**WORK TO COMPLETE**
The response should be the data again, identical in every line.

========================================

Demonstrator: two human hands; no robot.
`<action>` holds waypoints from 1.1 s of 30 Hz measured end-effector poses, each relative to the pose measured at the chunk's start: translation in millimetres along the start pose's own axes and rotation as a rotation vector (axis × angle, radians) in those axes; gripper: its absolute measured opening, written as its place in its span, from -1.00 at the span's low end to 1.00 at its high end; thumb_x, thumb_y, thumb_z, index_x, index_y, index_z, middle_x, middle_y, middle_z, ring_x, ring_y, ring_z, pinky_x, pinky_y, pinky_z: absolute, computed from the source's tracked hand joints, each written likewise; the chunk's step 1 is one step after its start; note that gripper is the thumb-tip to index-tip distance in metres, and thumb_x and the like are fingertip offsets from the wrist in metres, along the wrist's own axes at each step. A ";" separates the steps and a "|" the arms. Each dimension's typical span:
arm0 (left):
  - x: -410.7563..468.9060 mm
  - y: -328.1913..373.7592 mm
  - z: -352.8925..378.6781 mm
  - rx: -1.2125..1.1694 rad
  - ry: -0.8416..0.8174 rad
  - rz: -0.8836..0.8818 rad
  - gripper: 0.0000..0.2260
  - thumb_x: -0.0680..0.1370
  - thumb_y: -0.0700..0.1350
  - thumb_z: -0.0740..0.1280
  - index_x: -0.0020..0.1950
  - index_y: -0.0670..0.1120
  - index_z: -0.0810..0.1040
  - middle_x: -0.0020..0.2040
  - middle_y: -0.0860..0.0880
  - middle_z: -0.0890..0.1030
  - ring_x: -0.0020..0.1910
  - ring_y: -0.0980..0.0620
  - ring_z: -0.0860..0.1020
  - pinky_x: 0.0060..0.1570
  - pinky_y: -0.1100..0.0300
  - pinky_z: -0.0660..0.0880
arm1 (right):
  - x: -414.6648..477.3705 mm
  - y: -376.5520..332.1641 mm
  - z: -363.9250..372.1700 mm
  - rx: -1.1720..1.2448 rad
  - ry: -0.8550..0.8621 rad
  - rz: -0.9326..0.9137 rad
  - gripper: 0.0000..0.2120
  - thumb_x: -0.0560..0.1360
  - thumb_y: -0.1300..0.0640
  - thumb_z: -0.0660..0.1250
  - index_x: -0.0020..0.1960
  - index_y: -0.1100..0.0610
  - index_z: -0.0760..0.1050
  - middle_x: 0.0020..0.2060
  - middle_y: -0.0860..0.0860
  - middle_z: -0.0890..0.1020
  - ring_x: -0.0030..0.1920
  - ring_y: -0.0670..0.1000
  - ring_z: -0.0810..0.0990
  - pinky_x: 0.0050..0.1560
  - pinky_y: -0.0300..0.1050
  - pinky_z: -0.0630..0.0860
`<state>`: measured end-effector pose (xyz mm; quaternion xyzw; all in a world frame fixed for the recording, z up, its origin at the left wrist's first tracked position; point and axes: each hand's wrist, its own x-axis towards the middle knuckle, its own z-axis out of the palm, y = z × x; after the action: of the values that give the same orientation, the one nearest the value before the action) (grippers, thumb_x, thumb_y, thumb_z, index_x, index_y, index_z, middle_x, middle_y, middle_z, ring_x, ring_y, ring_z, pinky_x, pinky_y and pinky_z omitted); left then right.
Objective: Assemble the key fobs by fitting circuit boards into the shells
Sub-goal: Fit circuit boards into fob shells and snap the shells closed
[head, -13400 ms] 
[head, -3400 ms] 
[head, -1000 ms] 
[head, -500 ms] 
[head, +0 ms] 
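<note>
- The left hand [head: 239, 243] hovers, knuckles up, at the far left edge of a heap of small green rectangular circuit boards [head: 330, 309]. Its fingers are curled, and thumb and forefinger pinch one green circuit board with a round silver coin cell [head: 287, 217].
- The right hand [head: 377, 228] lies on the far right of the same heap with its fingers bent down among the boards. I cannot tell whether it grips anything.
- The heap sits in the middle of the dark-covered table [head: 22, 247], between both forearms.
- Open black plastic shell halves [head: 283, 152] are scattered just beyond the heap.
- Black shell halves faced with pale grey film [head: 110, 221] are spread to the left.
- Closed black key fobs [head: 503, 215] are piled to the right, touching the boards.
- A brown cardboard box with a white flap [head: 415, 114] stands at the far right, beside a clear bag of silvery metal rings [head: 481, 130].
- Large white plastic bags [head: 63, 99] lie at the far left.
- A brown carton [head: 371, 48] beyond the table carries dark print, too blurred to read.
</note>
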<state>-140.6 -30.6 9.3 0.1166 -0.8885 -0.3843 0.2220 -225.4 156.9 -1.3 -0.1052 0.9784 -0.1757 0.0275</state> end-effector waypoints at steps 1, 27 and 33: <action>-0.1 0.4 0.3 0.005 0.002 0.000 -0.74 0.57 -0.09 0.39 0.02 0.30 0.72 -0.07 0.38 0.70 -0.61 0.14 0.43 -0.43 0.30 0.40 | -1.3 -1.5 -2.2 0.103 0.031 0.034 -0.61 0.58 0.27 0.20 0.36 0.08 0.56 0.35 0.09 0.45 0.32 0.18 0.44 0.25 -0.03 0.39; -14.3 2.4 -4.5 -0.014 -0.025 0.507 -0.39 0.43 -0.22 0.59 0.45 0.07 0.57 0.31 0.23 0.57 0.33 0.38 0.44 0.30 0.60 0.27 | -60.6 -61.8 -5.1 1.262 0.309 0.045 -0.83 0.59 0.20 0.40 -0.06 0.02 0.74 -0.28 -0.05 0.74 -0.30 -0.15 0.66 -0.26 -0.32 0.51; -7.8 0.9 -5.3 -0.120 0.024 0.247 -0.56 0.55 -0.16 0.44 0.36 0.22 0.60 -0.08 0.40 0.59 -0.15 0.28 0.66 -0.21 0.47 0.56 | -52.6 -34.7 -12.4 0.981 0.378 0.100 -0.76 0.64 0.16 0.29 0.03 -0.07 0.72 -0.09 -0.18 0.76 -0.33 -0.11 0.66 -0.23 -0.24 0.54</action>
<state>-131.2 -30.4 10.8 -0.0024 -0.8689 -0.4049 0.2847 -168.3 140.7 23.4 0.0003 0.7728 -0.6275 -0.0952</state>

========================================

**TASK RESULT**
Demonstrator: two human hands; no robot.
`<action>` holds waypoints from 1.1 s of 30 Hz measured end-effector poses, each relative to the pose measured at the chunk's start: translation in millimetres along the start pose's own axes and rotation as a rotation vector (axis × angle, radians) in those axes; gripper: its absolute measured opening, written as its place in its span, from -1.00 at the span's low end to 1.00 at its high end; thumb_x, thumb_y, thumb_z, index_x, index_y, index_z, middle_x, middle_y, middle_z, ring_x, ring_y, ring_z, pinky_x, pinky_y, pinky_z: absolute, computed from the source's tracked hand joints, each written likewise; the chunk's step 1 is one step after its start; note that gripper is the thumb-tip to index-tip distance in metres, and thumb_x and the like are fingertip offsets from the wrist in metres, along the wrist's own axes at each step. A ";" separates the steps and a "|" the arms. Each dimension's typical span:
arm0 (left):
  - x: -410.7563..468.9060 mm
  - y: -328.1913..373.7592 mm
  - z: -352.8925..378.6781 mm
  - rx: -1.2125..1.1694 rad
  - ry: -0.8416..0.8174 rad
  - rz: -0.8836..0.8818 rad
  - gripper: 0.0000..0.2260
  - thumb_x: -0.0680..0.1370
  - thumb_y: -0.0700..0.1350
  - thumb_z: -0.0740..0.1280
  - index_x: -0.0020..0.1950
  - index_y: -0.0670..0.1120
  - index_z: -0.0810..0.1040
  - middle_x: -0.0020..0.2040
  - middle_y: -0.0860..0.0880
  - middle_z: -0.0890..0.1030
  - ring_x: -0.0020..0.1910
  - ring_y: -0.0980..0.0620
  - ring_z: -0.0860..0.1020
  - pinky_x: 0.0060..0.1570
  - pinky_y: -0.1100..0.0300
  - pinky_z: -0.0660..0.0880
arm1 (right):
  - x: -414.6648..477.3705 mm
  - y: -376.5520..332.1641 mm
  - z: -363.9250..372.1700 mm
  - rx: -1.1720..1.2448 rad
  - ry: -0.8550..0.8621 rad
  - rz: -0.9326..0.9137 rad
  - gripper: 0.0000..0.2120
  - thumb_x: -0.0560..0.1360
  - thumb_y: -0.1300..0.0640
  - thumb_z: -0.0660..0.1250
  - index_x: -0.0020..0.1960
  - index_y: -0.1100..0.0610
  - index_z: -0.0760..0.1050
  - middle_x: 0.0020..0.2060
  - middle_y: -0.0860..0.0860
  - middle_z: -0.0890..0.1020
  - ring_x: -0.0030..0.1920
  - ring_y: -0.0670..0.1000
  - ring_z: -0.0810..0.0990
  - pinky_x: 0.0050..0.1560
  - pinky_y: -0.0300..0.1050
  - pinky_z: -0.0630..0.0860
`<state>`: measured end-effector pose (xyz mm; quaternion xyzw; all in a world frame fixed for the recording, z up, its origin at the left wrist's first tracked position; point and axes: each hand's wrist, its own x-axis towards the middle knuckle, its own z-axis out of the palm, y = z × x; after the action: of the values that give the same orientation, the one nearest the value before the action) (grippers, thumb_x, thumb_y, thumb_z, index_x, index_y, index_z, middle_x, middle_y, middle_z, ring_x, ring_y, ring_z, pinky_x, pinky_y and pinky_z omitted); left then right.
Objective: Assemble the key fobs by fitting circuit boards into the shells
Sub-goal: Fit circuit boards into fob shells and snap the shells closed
[head, -13400 ms] 
[head, -3400 ms] 
[head, -1000 ms] 
[head, -500 ms] 
[head, +0 ms] 
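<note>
- The left hand [head: 239, 243] hovers, knuckles up, at the far left edge of a heap of small green rectangular circuit boards [head: 330, 309]. Its fingers are curled, and thumb and forefinger pinch one green circuit board with a round silver coin cell [head: 287, 217].
- The right hand [head: 377, 228] lies on the far right of the same heap with its fingers bent down among the boards. I cannot tell whether it grips anything.
- The heap sits in the middle of the dark-covered table [head: 22, 247], between both forearms.
- Open black plastic shell halves [head: 283, 152] are scattered just beyond the heap.
- Black shell halves faced with pale grey film [head: 110, 221] are spread to the left.
- Closed black key fobs [head: 503, 215] are piled to the right, touching the boards.
- A brown cardboard box with a white flap [head: 415, 114] stands at the far right, beside a clear bag of silvery metal rings [head: 481, 130].
- Large white plastic bags [head: 63, 99] lie at the far left.
- A brown carton [head: 371, 48] beyond the table carries dark print, too blurred to read.
</note>
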<state>-140.6 -30.6 9.3 0.1166 -0.8885 -0.3843 0.2220 -225.4 156.9 -1.3 -0.1052 0.9784 -0.1757 0.0275</state> end-effector waypoints at steps 1, 27 and 33: <action>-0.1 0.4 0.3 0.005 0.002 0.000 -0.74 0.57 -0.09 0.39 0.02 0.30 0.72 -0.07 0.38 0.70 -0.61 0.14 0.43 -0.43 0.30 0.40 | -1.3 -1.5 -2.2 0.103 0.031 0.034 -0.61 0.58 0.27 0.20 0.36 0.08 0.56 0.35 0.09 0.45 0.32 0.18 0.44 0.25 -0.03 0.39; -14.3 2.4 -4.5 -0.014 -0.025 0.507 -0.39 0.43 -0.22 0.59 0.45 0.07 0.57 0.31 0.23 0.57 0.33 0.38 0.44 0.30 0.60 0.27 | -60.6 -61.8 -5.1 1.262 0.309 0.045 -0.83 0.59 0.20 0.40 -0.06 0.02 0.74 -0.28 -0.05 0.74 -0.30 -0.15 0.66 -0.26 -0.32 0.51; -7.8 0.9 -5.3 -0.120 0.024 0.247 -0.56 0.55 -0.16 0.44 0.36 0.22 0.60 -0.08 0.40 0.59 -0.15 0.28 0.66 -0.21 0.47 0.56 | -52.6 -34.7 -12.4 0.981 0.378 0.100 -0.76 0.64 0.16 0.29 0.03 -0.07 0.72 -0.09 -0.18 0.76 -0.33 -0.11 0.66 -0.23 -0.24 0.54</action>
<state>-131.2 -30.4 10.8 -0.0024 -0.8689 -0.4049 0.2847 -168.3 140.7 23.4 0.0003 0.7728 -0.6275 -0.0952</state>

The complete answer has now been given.